The required output is the lines below from the line containing "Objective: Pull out" to the line containing "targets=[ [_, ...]", inclusive, retyped exactly. No other lines belong in it.

·····

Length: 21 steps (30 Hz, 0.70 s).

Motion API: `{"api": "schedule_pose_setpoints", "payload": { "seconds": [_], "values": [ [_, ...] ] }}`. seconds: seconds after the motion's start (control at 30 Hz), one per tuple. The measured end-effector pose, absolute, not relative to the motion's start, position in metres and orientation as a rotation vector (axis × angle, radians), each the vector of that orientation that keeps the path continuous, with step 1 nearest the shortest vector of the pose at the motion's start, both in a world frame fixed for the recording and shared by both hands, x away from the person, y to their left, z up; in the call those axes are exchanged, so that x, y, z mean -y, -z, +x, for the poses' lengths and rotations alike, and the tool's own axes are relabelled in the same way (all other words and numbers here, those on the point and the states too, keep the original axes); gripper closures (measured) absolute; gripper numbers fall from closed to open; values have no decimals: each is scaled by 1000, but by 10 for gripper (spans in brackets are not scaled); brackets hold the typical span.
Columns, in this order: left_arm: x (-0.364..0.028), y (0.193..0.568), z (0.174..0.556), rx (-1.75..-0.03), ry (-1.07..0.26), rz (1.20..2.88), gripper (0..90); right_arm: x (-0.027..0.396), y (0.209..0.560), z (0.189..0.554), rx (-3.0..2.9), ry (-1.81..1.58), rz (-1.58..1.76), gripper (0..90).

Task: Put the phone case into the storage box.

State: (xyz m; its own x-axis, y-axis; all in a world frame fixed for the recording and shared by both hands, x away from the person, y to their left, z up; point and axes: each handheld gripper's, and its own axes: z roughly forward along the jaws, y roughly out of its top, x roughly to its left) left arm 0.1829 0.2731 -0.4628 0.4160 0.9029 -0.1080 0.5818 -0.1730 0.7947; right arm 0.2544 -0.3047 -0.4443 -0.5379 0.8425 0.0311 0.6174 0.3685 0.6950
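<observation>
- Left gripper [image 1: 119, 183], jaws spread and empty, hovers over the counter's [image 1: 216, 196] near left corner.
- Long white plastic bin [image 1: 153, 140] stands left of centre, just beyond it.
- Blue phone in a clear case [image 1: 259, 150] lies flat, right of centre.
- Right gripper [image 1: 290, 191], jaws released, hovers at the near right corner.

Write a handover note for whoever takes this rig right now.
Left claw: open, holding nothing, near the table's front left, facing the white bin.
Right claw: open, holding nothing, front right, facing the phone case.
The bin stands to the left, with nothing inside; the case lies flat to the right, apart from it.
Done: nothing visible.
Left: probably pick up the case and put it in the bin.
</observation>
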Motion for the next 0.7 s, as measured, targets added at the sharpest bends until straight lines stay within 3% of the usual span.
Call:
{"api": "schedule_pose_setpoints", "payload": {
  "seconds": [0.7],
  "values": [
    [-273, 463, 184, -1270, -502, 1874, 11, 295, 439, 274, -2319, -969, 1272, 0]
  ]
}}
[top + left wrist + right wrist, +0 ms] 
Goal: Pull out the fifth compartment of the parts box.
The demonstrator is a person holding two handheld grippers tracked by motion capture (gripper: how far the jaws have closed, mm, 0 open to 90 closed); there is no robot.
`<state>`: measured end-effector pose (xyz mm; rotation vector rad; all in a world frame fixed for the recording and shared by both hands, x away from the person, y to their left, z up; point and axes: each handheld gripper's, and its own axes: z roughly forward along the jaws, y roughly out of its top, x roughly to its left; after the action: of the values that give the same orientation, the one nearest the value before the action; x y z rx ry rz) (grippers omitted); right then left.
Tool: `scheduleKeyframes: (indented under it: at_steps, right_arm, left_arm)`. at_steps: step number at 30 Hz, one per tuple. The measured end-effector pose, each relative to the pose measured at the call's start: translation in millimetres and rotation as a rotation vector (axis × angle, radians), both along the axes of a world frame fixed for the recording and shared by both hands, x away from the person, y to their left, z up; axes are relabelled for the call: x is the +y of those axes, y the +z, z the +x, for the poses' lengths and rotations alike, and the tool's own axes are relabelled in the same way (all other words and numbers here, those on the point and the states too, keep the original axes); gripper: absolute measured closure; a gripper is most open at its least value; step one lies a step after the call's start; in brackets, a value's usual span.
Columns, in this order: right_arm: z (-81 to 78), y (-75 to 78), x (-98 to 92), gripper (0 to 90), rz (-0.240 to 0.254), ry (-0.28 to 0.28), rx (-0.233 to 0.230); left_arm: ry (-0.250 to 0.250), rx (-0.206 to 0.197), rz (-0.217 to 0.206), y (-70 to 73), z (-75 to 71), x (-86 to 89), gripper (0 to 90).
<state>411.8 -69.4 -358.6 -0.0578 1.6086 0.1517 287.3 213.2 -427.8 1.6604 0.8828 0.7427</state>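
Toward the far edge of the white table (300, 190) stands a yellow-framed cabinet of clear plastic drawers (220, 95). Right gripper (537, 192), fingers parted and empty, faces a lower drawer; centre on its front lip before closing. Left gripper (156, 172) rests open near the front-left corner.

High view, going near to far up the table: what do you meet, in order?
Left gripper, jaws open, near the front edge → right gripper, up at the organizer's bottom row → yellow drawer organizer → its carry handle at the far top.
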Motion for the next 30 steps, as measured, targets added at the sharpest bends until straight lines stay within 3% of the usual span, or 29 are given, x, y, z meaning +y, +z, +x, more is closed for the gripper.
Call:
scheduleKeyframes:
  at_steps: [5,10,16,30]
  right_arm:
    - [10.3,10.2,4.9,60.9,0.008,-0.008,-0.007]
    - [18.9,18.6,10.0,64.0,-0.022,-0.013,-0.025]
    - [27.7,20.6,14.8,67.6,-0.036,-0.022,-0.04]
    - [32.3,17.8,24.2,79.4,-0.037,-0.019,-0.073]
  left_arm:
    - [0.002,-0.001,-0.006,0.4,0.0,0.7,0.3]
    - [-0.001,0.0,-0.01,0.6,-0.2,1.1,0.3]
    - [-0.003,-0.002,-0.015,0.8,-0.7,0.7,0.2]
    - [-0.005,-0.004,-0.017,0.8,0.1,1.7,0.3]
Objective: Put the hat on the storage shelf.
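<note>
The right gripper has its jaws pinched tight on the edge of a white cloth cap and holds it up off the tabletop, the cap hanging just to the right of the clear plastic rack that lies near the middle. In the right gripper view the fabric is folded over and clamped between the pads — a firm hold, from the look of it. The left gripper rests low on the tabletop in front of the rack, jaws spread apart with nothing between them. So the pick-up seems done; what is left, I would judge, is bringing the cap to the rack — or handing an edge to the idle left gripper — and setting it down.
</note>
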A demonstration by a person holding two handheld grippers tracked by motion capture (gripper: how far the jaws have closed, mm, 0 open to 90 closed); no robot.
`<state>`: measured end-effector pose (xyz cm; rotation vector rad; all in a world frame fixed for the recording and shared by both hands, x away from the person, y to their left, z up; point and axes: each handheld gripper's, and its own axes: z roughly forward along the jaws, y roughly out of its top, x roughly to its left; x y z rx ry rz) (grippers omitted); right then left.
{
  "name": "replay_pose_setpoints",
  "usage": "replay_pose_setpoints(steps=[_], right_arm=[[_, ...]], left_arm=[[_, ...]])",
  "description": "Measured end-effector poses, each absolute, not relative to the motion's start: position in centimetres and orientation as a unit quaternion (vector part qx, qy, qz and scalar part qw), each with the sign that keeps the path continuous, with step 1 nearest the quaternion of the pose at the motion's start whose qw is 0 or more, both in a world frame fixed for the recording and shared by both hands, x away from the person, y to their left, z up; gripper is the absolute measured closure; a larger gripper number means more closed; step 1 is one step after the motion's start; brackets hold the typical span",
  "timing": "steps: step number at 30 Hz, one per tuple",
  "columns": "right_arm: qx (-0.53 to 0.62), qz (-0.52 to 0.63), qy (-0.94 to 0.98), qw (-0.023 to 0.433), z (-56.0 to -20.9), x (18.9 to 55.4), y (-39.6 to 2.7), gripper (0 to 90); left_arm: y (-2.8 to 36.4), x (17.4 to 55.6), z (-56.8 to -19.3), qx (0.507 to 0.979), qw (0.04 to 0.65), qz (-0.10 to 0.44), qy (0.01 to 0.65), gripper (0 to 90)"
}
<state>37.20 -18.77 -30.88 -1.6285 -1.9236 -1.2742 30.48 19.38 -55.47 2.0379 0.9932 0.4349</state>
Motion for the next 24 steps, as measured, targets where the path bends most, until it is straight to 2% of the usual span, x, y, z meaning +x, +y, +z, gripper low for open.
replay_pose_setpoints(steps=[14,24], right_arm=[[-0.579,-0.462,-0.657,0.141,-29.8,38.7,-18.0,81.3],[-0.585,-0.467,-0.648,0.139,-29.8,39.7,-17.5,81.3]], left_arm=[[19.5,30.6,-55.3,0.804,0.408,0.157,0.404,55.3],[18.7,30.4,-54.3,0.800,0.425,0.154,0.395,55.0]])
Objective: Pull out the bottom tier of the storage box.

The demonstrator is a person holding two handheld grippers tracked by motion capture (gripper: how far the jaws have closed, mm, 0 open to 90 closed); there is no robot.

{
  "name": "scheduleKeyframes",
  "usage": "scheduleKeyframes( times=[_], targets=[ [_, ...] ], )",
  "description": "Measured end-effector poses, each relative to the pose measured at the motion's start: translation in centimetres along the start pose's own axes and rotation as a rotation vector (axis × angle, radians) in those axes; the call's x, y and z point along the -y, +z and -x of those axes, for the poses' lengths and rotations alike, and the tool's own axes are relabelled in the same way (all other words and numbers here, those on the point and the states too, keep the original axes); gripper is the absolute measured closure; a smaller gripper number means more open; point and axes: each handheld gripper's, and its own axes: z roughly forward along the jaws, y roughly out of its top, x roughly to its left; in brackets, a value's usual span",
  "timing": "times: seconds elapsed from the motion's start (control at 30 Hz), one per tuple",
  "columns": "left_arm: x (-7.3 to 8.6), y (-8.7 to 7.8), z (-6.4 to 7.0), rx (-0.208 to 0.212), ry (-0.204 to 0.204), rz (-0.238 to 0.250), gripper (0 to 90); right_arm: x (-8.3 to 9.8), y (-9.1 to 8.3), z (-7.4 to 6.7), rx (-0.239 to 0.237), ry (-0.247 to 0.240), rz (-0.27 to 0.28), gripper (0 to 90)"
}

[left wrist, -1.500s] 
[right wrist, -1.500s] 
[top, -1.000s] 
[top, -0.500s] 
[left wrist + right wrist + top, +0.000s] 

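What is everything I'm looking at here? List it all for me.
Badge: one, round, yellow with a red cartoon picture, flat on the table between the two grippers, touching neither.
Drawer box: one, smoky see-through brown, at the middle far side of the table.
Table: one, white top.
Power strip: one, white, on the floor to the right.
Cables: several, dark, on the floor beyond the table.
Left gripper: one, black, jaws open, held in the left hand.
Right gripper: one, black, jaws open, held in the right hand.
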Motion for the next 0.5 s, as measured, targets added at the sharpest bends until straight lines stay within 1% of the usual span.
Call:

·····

Written reply =
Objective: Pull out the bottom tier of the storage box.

The demonstrator is a person holding two handheld grippers tracked by motion capture (gripper: how far the jaws have closed, mm, 0 open to 90 closed); there is no robot.

{
  "name": "scheduleKeyframes",
  "usage": "scheduleKeyframes( times=[_], targets=[ [_, ...] ], )",

That is the entire output.